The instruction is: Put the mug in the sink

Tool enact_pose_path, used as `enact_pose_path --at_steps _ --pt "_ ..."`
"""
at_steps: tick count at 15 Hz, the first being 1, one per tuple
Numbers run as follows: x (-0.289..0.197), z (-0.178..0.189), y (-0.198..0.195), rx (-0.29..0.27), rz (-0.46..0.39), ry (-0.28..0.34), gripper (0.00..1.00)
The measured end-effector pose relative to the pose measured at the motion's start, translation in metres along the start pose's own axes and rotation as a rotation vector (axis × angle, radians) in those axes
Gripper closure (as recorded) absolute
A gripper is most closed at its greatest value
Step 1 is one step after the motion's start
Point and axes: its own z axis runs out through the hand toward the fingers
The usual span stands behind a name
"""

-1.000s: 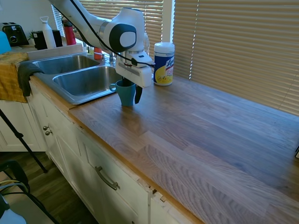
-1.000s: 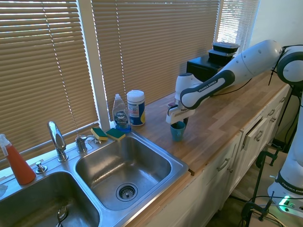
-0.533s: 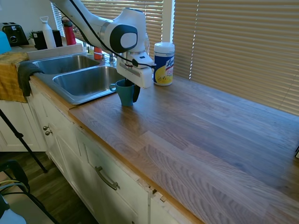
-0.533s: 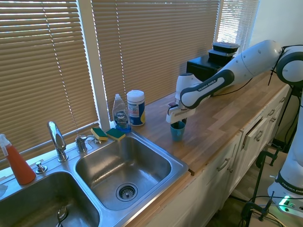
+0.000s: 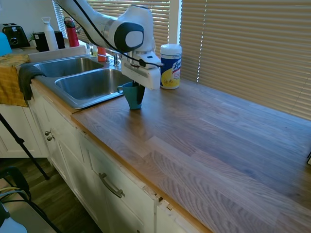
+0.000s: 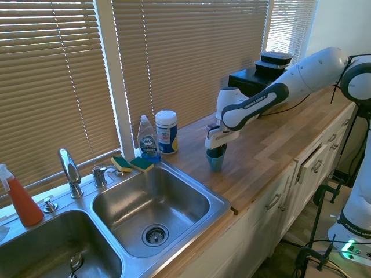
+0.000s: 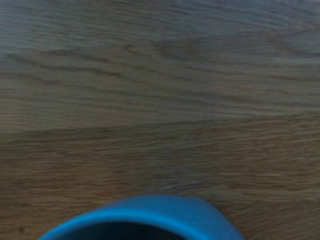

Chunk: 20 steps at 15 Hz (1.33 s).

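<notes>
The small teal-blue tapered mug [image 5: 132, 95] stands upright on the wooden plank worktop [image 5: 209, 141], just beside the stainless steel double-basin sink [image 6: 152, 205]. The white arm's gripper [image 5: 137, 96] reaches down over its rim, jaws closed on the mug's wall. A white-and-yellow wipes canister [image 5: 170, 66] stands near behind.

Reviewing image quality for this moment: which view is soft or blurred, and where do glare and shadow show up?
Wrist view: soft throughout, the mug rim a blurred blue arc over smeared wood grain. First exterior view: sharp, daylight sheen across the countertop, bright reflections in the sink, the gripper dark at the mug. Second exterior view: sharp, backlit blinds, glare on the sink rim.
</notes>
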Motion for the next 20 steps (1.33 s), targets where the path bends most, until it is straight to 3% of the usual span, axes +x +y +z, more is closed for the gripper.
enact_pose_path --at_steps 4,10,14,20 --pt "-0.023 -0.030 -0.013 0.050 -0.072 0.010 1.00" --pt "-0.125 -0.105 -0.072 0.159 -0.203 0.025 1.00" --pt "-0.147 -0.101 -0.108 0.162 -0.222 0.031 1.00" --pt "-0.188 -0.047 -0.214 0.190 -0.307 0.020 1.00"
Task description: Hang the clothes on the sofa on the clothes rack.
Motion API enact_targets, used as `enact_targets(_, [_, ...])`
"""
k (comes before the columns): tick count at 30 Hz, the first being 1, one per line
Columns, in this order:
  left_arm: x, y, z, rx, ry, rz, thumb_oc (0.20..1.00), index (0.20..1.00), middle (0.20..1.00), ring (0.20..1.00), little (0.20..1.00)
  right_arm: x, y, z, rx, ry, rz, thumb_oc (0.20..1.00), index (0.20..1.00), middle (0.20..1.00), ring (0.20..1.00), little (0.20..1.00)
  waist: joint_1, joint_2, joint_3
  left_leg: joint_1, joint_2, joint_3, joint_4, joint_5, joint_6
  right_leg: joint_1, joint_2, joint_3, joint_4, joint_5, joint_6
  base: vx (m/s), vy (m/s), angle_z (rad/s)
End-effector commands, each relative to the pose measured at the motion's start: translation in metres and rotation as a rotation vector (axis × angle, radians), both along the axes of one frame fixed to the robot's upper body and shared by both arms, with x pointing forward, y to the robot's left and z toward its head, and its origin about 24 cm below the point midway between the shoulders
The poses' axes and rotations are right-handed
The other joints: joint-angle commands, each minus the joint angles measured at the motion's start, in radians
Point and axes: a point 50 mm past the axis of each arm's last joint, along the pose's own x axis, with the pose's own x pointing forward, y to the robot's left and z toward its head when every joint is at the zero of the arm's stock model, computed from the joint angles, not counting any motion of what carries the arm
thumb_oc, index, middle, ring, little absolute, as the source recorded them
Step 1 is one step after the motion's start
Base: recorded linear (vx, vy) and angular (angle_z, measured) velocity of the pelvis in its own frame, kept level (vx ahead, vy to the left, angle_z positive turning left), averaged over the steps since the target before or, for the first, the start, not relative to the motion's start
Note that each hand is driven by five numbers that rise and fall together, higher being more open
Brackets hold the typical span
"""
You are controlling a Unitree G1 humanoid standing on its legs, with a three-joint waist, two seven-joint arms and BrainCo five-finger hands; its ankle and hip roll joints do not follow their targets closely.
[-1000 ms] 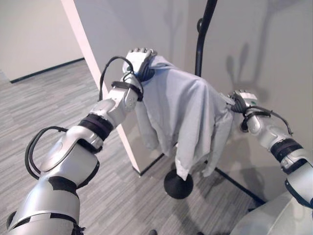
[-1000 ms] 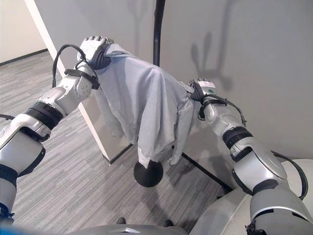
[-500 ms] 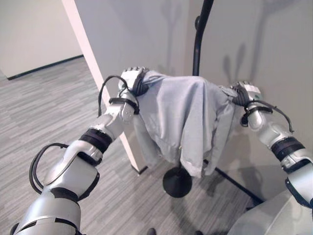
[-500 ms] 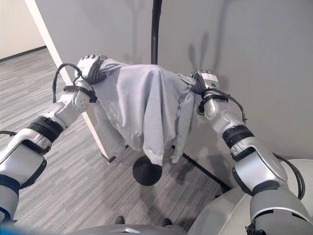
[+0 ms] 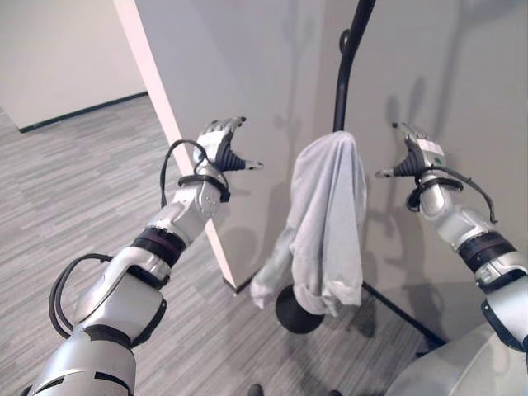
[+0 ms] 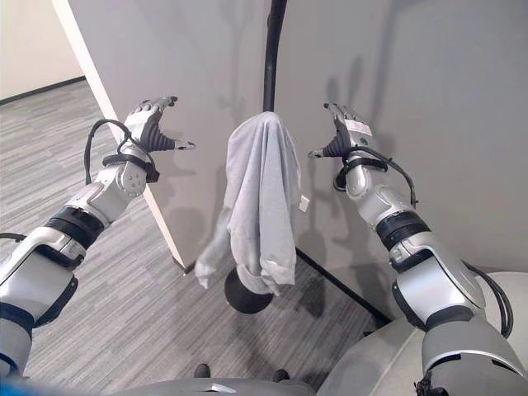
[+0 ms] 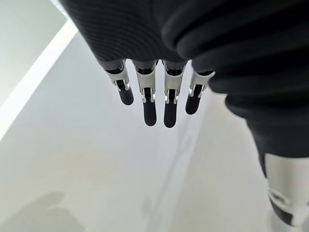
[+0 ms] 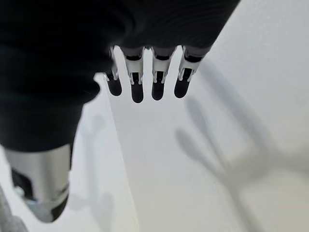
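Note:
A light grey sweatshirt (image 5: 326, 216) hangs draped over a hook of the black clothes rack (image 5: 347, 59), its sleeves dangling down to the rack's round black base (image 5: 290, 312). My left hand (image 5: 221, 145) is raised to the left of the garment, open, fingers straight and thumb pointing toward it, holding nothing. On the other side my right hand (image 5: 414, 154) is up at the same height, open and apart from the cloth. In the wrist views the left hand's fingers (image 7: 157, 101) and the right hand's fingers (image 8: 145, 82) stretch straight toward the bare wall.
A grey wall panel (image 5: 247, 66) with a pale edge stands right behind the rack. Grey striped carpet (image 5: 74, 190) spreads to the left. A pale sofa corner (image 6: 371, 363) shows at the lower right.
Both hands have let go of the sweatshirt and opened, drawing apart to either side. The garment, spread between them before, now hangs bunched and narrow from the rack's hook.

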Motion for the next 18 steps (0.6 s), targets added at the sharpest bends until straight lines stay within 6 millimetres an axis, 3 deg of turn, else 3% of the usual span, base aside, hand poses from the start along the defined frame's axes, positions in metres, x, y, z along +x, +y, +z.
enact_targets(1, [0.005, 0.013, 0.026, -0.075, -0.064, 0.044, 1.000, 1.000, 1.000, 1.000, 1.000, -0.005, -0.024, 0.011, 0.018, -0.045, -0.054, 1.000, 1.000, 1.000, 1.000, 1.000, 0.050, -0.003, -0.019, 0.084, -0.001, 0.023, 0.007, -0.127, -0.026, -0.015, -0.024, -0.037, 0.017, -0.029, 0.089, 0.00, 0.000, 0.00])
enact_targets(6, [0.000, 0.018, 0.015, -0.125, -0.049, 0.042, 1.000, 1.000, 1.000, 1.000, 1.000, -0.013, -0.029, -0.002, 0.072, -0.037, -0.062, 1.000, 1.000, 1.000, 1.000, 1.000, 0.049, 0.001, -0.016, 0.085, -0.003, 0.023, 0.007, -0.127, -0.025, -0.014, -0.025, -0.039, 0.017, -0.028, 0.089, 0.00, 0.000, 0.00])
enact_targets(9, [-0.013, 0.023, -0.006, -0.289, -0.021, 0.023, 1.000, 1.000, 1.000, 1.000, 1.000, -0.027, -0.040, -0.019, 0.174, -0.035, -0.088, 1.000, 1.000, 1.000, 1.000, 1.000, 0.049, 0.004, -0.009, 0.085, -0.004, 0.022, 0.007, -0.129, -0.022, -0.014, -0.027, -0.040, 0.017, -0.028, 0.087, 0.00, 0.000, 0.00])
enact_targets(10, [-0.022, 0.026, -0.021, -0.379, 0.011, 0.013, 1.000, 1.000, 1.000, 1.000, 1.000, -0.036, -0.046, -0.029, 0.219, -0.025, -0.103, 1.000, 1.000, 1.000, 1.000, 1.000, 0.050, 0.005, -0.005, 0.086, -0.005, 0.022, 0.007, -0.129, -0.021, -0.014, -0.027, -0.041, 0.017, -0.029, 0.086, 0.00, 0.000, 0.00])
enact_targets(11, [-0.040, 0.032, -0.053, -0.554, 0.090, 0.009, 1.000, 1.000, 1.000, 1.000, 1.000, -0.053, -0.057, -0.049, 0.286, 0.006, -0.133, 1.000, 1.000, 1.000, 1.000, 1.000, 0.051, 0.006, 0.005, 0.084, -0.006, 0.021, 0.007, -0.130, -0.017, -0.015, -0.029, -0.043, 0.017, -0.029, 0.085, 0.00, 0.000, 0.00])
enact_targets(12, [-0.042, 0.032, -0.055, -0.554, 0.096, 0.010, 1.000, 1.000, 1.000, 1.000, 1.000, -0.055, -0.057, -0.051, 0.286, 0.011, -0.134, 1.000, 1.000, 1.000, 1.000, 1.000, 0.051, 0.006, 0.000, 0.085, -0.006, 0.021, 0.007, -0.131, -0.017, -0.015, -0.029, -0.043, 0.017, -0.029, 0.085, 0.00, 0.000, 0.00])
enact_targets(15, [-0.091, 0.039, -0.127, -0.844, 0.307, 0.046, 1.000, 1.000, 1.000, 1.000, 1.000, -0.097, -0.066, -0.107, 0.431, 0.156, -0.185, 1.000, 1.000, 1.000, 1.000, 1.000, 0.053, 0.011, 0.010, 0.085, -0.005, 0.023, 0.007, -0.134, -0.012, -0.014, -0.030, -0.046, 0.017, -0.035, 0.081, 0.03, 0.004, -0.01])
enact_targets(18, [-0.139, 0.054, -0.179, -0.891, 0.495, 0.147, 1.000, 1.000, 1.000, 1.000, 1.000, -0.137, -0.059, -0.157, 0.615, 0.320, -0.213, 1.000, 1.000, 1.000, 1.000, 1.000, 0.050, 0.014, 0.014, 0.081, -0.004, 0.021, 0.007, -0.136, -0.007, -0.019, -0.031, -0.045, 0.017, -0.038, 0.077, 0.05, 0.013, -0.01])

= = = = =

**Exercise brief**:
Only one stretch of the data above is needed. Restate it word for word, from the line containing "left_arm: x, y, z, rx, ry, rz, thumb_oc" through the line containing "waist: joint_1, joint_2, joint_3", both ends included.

**Result of the exercise**:
  left_arm: x, y, z, rx, ry, rz, thumb_oc (0.20..1.00), index (0.20..1.00), middle (0.20..1.00), ring (0.20..1.00), little (0.20..1.00)
  right_arm: x, y, z, rx, ry, rz, thumb_oc (0.20..1.00), index (0.20..1.00), middle (0.20..1.00), ring (0.20..1.00), little (0.20..1.00)
  waist: joint_1, joint_2, joint_3

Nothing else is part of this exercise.